──────── EXTRACTED ENTRIES ────────

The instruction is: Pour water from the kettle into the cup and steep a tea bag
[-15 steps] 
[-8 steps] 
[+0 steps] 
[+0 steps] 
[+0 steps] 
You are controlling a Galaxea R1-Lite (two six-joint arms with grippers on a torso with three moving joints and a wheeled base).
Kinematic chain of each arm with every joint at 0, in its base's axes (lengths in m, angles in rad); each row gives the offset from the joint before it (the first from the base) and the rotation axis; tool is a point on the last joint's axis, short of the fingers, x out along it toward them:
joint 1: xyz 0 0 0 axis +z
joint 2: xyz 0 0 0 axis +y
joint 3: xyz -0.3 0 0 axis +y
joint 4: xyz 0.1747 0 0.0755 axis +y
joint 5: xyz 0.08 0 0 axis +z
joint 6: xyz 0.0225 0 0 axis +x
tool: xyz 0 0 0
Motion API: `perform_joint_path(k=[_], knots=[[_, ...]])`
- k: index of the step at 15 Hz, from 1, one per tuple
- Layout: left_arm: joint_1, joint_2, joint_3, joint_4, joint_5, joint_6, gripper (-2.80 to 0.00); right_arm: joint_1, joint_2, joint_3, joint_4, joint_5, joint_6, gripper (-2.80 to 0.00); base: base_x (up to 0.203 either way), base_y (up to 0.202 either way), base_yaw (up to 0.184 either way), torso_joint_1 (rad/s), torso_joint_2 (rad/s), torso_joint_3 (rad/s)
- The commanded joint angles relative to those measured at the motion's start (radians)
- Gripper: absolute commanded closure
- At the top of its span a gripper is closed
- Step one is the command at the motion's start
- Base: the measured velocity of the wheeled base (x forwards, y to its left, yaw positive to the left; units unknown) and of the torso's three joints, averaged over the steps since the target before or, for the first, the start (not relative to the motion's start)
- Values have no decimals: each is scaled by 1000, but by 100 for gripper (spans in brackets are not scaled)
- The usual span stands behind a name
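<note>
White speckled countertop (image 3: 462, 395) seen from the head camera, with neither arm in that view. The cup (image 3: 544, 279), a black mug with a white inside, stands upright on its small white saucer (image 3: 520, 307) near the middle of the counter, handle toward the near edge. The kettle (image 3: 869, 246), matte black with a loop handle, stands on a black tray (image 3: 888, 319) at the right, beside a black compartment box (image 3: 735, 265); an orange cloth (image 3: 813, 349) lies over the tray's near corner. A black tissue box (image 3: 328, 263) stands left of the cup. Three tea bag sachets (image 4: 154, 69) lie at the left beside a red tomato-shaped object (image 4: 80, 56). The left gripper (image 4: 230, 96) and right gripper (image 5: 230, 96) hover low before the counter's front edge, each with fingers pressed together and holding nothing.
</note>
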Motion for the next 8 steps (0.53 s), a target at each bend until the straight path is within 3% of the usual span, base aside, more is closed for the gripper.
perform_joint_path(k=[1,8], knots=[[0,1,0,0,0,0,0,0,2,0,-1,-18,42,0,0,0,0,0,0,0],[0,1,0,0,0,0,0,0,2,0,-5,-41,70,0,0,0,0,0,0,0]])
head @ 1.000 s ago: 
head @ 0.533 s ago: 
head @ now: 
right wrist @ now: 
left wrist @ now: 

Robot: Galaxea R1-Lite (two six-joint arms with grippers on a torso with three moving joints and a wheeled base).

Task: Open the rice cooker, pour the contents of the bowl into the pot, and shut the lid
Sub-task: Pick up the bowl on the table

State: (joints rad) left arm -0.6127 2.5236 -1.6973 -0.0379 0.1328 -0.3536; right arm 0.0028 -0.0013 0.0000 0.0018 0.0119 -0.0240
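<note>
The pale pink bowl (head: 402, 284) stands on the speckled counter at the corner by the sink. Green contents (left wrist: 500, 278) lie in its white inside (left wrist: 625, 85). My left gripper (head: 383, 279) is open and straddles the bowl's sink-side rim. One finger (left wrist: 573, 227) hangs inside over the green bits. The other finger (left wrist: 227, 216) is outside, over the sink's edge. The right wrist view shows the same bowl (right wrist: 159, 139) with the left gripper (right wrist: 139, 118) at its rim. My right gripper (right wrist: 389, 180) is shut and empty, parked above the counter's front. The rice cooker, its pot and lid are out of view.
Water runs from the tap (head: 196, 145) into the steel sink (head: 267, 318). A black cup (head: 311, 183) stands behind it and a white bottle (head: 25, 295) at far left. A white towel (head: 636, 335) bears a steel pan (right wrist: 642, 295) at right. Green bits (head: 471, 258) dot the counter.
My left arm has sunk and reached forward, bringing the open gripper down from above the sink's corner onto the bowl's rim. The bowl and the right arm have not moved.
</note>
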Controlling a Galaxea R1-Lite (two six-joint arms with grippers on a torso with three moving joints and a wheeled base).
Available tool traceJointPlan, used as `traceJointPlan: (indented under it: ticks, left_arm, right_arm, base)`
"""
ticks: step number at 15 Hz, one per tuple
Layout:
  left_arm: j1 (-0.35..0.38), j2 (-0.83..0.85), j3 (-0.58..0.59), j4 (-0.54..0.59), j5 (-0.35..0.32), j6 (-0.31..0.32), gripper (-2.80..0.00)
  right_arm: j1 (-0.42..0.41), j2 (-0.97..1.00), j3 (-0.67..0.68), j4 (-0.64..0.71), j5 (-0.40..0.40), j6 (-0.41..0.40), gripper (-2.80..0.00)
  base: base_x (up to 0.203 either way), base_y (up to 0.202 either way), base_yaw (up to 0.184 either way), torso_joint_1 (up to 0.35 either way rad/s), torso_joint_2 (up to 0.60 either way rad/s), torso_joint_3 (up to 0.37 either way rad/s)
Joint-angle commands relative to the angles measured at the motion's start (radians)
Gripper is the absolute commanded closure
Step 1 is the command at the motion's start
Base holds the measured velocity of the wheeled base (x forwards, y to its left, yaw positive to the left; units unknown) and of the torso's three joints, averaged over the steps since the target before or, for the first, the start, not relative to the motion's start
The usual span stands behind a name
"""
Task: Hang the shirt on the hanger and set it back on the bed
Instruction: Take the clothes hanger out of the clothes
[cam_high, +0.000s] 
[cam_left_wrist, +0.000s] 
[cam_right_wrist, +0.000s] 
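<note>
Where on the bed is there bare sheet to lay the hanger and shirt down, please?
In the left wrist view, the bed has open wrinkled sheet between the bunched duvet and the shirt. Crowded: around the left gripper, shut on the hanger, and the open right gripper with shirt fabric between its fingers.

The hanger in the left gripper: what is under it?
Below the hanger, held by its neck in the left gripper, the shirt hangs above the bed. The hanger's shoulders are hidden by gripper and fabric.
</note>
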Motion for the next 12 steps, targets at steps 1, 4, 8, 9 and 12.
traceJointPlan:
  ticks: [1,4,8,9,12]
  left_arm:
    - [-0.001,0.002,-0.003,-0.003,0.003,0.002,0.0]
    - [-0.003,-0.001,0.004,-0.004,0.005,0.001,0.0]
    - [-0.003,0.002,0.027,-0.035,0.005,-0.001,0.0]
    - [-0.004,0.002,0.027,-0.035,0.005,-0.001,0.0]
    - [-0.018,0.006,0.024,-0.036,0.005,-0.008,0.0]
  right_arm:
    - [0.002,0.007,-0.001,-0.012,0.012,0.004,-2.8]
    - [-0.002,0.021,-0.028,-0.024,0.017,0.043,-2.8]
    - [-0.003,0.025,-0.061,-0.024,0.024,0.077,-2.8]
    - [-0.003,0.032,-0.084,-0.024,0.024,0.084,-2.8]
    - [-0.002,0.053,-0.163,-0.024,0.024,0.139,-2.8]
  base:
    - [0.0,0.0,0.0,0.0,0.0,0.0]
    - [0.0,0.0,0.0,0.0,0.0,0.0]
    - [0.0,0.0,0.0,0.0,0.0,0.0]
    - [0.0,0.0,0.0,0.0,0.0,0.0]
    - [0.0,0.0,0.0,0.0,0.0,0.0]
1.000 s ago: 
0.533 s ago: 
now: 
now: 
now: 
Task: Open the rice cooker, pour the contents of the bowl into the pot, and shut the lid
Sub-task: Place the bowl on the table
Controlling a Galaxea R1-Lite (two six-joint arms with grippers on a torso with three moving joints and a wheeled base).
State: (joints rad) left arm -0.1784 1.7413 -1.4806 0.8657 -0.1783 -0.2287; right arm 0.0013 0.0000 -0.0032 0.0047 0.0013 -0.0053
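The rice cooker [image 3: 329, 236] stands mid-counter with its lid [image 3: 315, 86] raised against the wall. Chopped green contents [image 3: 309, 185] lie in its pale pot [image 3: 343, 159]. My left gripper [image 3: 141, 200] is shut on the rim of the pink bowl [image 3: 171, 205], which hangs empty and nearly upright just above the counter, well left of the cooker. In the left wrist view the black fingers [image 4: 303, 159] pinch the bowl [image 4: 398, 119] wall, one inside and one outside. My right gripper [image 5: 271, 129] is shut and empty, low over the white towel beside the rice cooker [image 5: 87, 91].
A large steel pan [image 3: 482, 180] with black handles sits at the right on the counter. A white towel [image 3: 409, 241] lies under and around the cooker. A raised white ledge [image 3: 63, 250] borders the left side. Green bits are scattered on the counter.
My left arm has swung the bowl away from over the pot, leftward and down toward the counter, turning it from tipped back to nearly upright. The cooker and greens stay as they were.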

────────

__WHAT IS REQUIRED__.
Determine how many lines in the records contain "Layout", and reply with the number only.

__OUTPUT FOR THIS EXERCISE__.
2